When teaching a sex education class, the nurse identifies the most common STDs in the United States as:

  1. Chlamydia

  2. Herpes genitalis

  3. Syphilis

  4. Gonorrhea


Answer: A


Explanation:

(A) Chlamydia trachomatis infection is the most common STD in the United States. The Centers for Disease Control and Prevention recommend screening of all high-risk women, such as adolescents and women with multiple sex partners. (B) Herpes simplex genitalia is estimated to be found in 5-20 million people in the United States and is rising in occurrence yearly. (C) Syphilis is a chronic infection caused by Treponema pallidum. Over the last several years the number of people infected has begun to increase. (D) Gonorrhea is a bacterial infection caused by the organism Neisseria gonorrhoeae. Although gonorrhea is common, chlamydia is still the most common STD.

Question: 1662


A 30-year-old male client is admitted to the psychiatric unit with a diagnosis of bipolar disorder. For the last 2 months, his family describes him as being "on the move," sleeping 34 hours nightly, spending lots of money, and losing approximately 10 lb. During the initial assessment with the client, the nurse would expect him to exhibit which of the following?
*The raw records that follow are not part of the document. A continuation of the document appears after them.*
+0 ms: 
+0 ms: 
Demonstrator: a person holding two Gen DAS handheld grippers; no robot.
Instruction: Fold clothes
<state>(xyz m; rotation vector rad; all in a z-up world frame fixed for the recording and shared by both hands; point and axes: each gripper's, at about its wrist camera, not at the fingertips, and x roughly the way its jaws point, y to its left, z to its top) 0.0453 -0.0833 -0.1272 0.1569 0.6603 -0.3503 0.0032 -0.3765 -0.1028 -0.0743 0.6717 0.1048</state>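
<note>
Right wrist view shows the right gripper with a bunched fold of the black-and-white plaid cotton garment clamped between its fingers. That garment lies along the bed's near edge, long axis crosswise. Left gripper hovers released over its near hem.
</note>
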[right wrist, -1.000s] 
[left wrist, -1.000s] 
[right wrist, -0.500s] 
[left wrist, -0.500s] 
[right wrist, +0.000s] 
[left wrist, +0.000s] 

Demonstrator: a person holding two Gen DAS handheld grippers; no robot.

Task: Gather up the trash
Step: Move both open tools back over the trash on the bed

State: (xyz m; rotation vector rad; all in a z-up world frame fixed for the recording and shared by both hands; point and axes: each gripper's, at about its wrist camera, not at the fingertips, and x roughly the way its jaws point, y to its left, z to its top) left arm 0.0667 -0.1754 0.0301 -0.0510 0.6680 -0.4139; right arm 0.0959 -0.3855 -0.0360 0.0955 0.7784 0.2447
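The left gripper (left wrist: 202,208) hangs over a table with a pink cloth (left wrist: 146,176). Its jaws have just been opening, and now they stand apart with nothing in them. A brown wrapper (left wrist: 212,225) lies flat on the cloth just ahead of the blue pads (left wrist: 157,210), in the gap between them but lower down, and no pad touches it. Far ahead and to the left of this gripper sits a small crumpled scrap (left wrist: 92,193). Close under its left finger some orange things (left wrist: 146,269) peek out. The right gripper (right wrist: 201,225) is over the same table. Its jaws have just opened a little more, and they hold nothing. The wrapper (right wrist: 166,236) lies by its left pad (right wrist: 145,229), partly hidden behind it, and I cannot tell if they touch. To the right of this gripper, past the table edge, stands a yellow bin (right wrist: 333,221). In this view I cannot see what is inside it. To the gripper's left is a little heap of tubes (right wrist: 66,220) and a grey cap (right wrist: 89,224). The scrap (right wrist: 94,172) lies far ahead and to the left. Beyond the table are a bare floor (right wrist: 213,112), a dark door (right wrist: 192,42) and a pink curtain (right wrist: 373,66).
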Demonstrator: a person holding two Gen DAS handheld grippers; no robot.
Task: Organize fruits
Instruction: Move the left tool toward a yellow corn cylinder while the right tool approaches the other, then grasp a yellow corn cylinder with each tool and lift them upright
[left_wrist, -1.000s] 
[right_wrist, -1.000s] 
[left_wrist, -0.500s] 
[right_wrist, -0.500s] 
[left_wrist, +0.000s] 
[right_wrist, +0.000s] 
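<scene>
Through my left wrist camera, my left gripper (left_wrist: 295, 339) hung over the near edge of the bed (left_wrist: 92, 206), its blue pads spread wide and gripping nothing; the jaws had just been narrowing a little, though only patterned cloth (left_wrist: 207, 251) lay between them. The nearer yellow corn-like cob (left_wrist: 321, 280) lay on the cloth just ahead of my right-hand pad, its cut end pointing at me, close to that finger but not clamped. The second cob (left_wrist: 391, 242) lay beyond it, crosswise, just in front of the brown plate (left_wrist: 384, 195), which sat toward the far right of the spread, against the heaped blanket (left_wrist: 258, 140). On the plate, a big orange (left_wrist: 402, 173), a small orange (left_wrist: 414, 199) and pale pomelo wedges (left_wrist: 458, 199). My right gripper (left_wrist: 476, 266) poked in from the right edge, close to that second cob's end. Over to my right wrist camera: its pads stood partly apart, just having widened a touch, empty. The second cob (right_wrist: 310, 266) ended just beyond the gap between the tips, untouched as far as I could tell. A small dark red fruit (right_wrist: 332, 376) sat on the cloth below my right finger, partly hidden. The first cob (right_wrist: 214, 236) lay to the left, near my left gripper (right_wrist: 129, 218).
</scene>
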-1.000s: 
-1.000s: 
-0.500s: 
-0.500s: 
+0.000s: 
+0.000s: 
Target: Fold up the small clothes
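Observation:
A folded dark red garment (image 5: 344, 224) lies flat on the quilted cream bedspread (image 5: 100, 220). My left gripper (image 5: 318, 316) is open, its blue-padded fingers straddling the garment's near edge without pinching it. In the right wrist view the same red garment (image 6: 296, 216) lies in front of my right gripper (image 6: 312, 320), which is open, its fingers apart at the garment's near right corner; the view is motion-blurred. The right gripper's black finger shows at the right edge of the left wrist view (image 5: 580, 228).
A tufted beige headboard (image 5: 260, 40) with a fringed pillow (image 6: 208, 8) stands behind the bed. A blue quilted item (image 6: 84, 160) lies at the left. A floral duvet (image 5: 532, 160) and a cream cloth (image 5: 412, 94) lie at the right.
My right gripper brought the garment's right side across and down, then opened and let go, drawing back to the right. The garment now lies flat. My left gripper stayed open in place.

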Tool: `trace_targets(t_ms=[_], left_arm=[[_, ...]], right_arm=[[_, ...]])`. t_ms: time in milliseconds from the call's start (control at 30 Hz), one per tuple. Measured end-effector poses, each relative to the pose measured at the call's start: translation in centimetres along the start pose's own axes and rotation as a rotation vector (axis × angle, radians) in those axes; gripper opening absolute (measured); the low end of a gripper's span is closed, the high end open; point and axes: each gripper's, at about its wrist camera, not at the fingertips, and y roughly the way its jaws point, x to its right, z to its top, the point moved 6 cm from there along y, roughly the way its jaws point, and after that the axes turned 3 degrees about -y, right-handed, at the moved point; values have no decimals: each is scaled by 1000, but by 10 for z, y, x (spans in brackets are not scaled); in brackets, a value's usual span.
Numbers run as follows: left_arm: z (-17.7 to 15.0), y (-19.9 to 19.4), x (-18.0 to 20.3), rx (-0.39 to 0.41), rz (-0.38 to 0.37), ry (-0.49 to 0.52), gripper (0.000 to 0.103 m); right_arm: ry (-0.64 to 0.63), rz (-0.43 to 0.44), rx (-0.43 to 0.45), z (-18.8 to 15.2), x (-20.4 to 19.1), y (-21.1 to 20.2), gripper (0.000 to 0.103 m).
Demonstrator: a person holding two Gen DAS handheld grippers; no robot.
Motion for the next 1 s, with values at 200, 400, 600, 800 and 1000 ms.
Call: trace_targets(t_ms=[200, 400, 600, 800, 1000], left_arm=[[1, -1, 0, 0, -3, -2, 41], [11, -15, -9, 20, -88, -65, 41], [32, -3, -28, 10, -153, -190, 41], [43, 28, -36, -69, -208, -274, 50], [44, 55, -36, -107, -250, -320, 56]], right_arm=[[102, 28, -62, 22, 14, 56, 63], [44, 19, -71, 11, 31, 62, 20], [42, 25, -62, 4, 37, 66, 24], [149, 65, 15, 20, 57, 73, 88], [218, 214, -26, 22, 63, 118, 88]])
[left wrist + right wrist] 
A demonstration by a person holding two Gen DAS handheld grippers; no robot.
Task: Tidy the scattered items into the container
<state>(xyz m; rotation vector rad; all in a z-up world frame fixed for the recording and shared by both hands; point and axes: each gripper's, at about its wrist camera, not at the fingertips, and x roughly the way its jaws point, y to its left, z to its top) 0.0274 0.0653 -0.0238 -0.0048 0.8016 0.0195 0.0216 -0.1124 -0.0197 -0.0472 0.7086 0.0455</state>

  1. Short, polite responses to interview questions

  2. Introspection related to his present situation

  3. Exaggerated self-importance

  4. Feelings of helplessness and hopelessness


Answer: C


Explanation:

(A) During the manic phase of bipolar disorder, clients have short attention spans and may be abusive toward authority figures. (B) Introspection requires focusing and concentration; clients with mania experience flight of ideas, which prevents concentration. (C) Grandiosity and an inflated sense of self-worth are characteristic of this disorder. (D) Feelings of helplessness and hopelessness are symptoms of the depressive stage of bipolar disorder. Question: 1663

A client has been diagnosed as being preeclamptic. The physician orders magnesium sulfate. Magnesium sulfate (MgSO4) is used in the management of preeclampsia for:

  1. Prevention of seizures

  2. Prevention of uterine contractions

  3. Sedation

  4. Fetal lung protection


Answer: A


Explanation:

(A) MgSO4 is classified as an anticonvulsant drug. In preeclampsia management, MgSO4 is used for prevention of seizures. (B) MgSO4 has been used to inhibit hyperactive labor, but results are questionable. (C) Negative side effects such as respiratory depression should not be confused with generalized sedation. (D) MgSO4 does not affect lung maturity. The infant should be assessed for neuromuscular and respiratory depression.

Question: 1664


The predominant purpose of the first Apgar scoring of a newborn is to:

  1. Determine gross abnormal motor function

  2. Obtain a baseline for comparison with the infant’s future adaptation to the environment

  3. Evaluate the infant’s vital functions

  4. Determine the extent of congenital malformations


Answer: C


Explanation:

(A) Apgar scores are not related to the infant’s care, but to the infant’s physical condition. (B) Apgar scores assess the current physical condition of the infant and are not related to future environmental adaptation. (C) The purpose of the Apgar system is to evaluate the physical condition of the newborn at birth and to determine if there is an immediate need for resuscitation. (D) Congenital malformations are not one of the areas assessed with Apgar scores.

Question: 1665


A pregnant woman at 36 weeks’ gestation is followed for PIH and develops proteinuria. To increase protein in her diet, which of the following foods will provide the greatest amount of protein when added to her intake of 100 mL of milk?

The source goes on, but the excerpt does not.